Financial Planning

Your Income Is An Asset. Protect It With Disability Insurance

Your income is likely one of your most important assets. Without it, the ability to continue paying for other assets such as your mortgage or vehicles. One way to protect your income can be with disability insurance. 

Disability Insurance Helps Protect Your Income

How do you protect the things that you've worked so hard for? If you're like most Americans, you rely on insurance to protect some of your most important assets - such as your home or vehicle. For example, you have a homeowner's policy so if your house were to burn down, you won't have to worry about where the money will come from to rebuild.

Having the right insurance is critical when it comes to protecting your most important assets. But when you get right down to it, what made those assets possible? Your income of course!
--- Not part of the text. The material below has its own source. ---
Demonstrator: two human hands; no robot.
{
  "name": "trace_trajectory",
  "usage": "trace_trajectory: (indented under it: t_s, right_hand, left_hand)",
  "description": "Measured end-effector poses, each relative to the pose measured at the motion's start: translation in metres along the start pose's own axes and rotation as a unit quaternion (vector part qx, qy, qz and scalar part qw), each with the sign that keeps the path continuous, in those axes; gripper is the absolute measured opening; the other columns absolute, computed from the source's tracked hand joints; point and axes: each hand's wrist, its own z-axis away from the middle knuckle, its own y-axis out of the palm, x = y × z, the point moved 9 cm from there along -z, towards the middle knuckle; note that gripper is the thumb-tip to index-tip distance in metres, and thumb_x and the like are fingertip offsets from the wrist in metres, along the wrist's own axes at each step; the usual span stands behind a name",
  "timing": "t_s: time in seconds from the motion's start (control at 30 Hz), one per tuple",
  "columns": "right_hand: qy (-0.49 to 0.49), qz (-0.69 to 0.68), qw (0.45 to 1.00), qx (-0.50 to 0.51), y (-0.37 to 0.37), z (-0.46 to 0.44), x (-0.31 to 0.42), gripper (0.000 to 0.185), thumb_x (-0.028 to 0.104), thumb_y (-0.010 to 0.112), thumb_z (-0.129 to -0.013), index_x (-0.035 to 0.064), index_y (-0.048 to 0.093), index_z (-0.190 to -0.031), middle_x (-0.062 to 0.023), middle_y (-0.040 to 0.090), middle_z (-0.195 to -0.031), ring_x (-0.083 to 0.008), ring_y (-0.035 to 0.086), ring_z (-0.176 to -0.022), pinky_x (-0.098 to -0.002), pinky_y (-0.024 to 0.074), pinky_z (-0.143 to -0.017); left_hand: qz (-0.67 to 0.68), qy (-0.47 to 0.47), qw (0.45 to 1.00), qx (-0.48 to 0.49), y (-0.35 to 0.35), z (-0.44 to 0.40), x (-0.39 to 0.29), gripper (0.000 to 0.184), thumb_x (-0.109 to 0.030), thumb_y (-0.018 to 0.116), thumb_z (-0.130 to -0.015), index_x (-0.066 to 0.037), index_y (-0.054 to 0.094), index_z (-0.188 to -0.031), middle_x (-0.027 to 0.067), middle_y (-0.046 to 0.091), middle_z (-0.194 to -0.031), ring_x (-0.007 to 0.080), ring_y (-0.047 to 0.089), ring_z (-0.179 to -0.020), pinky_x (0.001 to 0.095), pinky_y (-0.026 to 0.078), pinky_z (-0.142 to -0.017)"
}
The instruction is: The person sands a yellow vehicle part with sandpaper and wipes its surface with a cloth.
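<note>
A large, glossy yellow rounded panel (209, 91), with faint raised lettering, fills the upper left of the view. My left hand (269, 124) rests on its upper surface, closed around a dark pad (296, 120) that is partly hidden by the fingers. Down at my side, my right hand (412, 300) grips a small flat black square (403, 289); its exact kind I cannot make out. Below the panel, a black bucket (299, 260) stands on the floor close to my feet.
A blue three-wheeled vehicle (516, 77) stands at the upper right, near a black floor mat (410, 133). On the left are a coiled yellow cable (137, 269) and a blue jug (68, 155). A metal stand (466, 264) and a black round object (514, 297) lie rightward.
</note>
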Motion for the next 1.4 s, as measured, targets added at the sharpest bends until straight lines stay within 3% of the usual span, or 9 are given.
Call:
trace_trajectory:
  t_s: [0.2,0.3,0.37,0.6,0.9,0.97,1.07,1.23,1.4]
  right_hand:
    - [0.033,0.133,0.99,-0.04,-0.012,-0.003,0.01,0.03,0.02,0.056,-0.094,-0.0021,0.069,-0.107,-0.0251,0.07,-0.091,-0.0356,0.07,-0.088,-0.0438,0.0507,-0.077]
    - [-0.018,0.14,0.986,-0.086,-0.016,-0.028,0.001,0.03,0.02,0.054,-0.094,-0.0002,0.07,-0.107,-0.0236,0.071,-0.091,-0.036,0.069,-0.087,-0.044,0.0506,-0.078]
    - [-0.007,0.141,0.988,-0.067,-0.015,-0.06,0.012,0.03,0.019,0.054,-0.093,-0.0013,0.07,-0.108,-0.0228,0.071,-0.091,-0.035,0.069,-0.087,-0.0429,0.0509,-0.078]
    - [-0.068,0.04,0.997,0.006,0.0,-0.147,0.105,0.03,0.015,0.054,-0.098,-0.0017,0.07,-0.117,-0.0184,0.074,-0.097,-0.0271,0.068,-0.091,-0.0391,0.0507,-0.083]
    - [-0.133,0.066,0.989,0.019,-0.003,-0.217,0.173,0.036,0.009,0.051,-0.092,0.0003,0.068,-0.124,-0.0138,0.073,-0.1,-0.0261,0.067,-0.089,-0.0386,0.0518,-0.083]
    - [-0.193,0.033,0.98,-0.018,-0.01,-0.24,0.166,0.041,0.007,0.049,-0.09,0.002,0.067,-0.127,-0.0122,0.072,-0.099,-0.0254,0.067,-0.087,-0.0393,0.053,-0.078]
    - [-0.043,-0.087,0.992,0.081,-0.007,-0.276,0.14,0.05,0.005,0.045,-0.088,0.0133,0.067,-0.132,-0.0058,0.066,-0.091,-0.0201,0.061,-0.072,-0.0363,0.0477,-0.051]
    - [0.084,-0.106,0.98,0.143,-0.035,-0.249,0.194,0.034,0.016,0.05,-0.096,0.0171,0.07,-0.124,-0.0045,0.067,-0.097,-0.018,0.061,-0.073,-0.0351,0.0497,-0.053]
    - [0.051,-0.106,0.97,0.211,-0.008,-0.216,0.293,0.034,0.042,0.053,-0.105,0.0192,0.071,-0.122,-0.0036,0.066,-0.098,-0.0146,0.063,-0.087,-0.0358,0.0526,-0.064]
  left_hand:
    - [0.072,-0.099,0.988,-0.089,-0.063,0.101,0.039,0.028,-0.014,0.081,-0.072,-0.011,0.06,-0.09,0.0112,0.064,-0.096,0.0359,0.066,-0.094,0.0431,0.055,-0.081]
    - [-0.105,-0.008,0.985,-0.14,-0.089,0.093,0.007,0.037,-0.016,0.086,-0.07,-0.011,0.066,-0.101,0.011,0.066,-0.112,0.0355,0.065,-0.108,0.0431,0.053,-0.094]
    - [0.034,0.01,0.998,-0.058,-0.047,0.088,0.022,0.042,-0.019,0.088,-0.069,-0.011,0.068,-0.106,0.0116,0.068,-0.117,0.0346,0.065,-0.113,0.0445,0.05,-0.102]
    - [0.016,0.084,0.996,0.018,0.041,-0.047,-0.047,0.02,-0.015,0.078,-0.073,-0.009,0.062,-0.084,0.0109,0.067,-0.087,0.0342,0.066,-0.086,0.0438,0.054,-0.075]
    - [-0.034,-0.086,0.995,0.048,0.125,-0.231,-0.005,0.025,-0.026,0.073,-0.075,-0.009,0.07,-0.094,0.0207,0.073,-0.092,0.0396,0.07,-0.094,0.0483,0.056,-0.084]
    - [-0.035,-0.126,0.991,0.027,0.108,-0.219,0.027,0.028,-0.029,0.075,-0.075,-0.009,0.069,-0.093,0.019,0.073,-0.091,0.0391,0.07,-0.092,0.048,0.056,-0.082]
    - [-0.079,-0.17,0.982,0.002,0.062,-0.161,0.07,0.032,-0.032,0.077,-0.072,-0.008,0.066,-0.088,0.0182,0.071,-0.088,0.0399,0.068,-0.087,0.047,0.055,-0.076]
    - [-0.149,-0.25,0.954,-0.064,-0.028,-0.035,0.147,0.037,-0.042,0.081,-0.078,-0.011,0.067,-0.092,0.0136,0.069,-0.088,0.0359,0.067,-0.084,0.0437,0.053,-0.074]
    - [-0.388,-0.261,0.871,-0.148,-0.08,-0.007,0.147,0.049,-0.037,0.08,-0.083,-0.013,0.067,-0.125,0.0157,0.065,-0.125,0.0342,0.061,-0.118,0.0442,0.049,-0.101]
Without an income, you likely wouldn't have qualified for a home or auto loan in the first place, let alone have the monthly income to manage the monthly payments.

If you're like most people, your ability to earn an income is one of your most vital assets. Yet despite its importance, few of us have the insurance coverage to protect it. We're of course talking about disability insurance.

Why Get Disability Insurance?

Ask yourself, if you were to become too sick or hurt to work, how would you manage financially? You may have an emergency savings, but how long would that last if you were sick or disabled and out of work for 6 months or longer? Disability insurance could help protect against this potential reality.


2014 Disability Fact Sheet, LIMRA

2014 Disability Fact Sheet, LIMRA

Click on image to enlarge.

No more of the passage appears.